» Work to complete:
Within the lines below, find those that hold the string "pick" and copy each one.

____ Data excerpts

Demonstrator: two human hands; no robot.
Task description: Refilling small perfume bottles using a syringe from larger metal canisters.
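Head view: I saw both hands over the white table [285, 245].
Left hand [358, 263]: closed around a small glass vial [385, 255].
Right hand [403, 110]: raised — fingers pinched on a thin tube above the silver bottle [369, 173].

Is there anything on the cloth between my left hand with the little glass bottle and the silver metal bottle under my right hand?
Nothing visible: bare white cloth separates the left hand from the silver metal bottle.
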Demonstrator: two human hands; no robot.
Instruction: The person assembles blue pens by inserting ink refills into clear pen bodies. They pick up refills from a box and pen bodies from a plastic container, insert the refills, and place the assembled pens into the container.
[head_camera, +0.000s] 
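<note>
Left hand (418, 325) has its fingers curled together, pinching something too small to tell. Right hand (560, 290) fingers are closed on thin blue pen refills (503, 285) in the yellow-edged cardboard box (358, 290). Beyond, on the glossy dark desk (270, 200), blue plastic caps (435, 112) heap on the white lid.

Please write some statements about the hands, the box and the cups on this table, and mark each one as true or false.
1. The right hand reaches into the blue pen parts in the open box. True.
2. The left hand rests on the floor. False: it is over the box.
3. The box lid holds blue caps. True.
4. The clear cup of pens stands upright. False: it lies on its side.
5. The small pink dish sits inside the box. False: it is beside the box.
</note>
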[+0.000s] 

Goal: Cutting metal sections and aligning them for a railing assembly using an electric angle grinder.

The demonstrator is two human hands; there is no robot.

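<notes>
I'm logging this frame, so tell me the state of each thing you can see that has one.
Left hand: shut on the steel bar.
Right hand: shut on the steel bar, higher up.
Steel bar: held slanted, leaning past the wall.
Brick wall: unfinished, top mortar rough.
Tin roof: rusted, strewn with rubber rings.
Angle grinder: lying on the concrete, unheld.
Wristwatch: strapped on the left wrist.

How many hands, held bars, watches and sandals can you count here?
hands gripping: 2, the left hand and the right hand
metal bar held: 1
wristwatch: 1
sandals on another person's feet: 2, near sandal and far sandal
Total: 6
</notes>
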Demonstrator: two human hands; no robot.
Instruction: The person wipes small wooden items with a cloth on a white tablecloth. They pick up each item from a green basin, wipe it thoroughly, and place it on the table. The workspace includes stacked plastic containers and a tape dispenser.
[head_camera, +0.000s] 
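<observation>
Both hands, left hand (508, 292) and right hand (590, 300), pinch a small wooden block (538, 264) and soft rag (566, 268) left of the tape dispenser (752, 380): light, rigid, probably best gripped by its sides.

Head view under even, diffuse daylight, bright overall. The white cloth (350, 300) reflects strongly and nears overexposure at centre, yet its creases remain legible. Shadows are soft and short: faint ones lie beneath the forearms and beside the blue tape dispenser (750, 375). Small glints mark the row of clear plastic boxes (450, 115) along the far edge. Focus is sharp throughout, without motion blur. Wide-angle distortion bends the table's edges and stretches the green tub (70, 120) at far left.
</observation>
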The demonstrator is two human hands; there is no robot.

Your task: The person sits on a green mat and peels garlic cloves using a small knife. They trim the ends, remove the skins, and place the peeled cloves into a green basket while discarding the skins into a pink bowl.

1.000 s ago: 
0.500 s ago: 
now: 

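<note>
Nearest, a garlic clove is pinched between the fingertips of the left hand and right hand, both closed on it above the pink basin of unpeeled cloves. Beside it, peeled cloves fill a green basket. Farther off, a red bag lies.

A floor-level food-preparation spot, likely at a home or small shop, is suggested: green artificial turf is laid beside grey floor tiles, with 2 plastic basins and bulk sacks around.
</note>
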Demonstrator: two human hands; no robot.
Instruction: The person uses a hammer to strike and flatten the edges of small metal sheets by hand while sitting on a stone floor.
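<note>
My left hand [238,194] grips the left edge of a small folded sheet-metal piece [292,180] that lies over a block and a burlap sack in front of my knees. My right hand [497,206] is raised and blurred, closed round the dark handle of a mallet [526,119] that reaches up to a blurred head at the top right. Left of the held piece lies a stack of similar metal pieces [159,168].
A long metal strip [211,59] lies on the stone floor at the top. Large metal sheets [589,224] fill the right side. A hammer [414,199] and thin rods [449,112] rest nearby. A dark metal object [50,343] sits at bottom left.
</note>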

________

» Exercise result:
Instruction: The person assembles blue pens by inserting ink refills into clear pen bodies. They pick up refills from a box and pen bodies from a plastic container, insert the refills, and place the assembled pens into the container.
Instruction: The person wipes small wooden items with a cloth on a white tablecloth. They pick up each item from a green basin, wipe it thoroughly, and place it on the table. The workspace includes stacked plastic containers and a tape dispenser.

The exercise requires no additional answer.